Iron overload with ferric nitrilotriacetate (Fe-NTA) induces acute renal proximal tubular necrosis, a consequence of oxidative tissue damage, that eventually leads to a high incidence of renal adenocarcinoma in rodents. A recent immunohistochemical study has revealed that the materials immunoreactive to the antibody against the aldehyde (4-hydroxy-2-nonenal)-modified proteins are generated in the renal proximal tubules of rats treated with Fe-NTA (S. Toyokuni et al. (1994) Proc. Natl. Acad. Sci. USA 91, 2616-2620).
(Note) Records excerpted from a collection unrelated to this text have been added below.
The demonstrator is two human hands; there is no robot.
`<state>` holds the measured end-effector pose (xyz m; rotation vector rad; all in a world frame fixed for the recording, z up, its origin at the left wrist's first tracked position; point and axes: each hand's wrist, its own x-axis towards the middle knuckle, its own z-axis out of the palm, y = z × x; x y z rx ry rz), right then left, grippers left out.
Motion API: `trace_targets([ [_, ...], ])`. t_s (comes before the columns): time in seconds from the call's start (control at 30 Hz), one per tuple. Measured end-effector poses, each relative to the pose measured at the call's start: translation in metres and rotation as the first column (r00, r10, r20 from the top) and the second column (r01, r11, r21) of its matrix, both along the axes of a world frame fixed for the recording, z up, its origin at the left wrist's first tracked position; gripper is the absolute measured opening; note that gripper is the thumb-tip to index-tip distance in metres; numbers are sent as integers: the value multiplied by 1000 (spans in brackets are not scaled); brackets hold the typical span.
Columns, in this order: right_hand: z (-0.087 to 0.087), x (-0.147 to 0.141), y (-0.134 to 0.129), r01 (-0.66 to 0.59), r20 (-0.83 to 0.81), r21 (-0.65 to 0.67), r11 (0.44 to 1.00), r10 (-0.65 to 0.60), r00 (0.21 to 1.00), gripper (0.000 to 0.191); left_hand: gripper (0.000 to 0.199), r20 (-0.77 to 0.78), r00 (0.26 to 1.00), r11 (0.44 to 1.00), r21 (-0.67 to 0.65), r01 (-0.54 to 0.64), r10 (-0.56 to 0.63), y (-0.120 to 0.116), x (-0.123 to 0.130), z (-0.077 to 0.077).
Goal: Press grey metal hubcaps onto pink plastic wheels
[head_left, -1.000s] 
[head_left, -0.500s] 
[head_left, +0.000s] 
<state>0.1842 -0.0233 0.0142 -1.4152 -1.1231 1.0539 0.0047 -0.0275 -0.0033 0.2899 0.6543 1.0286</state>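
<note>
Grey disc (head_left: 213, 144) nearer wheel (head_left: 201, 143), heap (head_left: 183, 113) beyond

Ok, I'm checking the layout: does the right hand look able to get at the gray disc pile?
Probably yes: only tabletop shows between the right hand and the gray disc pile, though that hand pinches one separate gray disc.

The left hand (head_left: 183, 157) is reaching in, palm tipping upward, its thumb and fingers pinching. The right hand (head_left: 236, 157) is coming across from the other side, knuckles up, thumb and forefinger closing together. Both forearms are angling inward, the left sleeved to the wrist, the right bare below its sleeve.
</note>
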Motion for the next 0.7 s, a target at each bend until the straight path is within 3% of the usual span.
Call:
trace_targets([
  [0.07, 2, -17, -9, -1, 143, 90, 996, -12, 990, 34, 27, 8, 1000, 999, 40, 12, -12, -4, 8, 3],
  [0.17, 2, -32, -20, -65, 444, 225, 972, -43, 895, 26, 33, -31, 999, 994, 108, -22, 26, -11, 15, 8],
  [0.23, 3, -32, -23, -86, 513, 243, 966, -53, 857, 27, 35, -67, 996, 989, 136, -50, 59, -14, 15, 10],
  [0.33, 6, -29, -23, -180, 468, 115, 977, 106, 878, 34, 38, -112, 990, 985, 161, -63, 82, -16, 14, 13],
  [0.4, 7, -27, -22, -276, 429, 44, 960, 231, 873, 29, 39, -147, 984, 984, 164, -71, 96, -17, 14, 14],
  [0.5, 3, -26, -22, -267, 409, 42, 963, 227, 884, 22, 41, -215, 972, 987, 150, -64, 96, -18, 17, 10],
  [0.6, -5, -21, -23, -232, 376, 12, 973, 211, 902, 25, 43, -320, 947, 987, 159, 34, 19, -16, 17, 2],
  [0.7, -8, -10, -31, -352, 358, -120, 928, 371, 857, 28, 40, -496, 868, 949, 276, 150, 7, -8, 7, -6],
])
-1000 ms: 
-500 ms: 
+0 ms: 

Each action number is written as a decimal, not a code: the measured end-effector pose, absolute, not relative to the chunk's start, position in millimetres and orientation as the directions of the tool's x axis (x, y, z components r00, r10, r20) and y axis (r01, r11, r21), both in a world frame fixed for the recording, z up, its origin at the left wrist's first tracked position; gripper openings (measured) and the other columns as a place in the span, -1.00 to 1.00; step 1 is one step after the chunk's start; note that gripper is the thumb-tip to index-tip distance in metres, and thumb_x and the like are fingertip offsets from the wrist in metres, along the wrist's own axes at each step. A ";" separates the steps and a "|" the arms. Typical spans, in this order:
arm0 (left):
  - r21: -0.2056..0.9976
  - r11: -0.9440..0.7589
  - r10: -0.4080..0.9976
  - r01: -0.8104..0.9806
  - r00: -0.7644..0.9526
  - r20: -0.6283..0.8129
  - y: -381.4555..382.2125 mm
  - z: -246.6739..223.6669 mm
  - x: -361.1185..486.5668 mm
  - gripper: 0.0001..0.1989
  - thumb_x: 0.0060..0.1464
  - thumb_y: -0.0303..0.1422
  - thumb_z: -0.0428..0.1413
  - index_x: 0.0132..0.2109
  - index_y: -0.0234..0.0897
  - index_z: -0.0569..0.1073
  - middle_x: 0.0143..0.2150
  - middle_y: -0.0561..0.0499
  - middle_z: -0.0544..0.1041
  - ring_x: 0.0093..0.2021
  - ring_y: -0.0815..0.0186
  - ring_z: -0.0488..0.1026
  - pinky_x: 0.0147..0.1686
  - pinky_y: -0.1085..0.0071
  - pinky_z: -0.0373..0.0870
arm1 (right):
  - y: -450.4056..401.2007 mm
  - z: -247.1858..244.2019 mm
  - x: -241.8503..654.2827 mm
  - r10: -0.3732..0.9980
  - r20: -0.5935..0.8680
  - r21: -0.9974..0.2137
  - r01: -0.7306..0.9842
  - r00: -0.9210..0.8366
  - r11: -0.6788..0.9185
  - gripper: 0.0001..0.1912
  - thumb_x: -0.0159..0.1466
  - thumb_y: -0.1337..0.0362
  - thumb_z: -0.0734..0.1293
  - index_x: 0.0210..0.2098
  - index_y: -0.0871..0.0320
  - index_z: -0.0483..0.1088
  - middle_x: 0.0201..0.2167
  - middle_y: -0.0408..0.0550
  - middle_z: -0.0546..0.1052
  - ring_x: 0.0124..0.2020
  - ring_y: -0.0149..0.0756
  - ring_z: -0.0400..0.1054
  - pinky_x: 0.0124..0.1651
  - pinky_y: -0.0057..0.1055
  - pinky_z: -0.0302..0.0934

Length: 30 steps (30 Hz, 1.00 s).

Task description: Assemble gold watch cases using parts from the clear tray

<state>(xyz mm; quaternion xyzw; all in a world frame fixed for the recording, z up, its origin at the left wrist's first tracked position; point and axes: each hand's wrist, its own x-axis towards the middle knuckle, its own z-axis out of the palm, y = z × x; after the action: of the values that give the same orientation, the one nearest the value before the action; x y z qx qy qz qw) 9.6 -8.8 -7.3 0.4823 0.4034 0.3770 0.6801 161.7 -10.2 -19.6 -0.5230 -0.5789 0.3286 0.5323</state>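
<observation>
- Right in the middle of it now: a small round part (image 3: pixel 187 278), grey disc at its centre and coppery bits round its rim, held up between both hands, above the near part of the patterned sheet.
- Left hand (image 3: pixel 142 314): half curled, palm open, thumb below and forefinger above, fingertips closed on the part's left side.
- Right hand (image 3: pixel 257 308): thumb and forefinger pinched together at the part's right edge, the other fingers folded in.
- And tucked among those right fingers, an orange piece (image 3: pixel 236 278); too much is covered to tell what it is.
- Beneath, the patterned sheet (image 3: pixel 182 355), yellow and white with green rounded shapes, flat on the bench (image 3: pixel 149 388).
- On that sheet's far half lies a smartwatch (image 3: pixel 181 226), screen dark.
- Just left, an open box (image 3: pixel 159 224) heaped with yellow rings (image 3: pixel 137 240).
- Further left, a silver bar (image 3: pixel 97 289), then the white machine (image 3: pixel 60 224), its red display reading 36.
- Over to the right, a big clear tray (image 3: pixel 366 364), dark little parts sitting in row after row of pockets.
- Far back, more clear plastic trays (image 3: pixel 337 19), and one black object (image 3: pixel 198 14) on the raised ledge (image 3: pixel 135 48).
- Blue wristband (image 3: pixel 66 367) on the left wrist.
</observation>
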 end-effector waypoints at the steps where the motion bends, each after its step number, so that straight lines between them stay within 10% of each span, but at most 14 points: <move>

Here we present further evidences that cytosolic proteins modified with lipid peroxidation-derived aldehydes (4-hydroxy-2-nonenal and malondialdehyde) are indeed accumulated in the kidney of rats treated with Fe-NTA. A single intraperitoneaI Fe-NTA treatment (15 or 30 mg Fe/kg body wt) induced a rapid accumulation of thiobarbituric acid-reactive substances, a direct consequence of membrane lipid peroxidation, mostly within the cytosolic compartment of rat kidney. The accumulation of lipid peroxidation-derived aldehydes was associated with an apparent accumulation (from 67.9 nmol in untreated controls to 83.3 nmol/mg protein in Fe-NTA-treated rats at 3 h after treatment) and subsequent elimination of aberrant proteins as assessed by a 2,4-dinitrophenylhydrazine postlabeling assay. Immunoblot analysis with two different polyclonal antibodies against 4-hydroxy-2-nonenal-modified and malondialdehyde-modified proteins detected a temporary accumulation of aldehyde-modified proteins in the cytosol. An immunohistochemical technique with serial sectioning revealed that immunoreactivities of these antibodies were observed in the identical portion of the renal proximal tubules. The implications of these data in relation to the nephrotoxicity of Fe-NTA-are discussed. (C) 1995 Academic Press, Inc.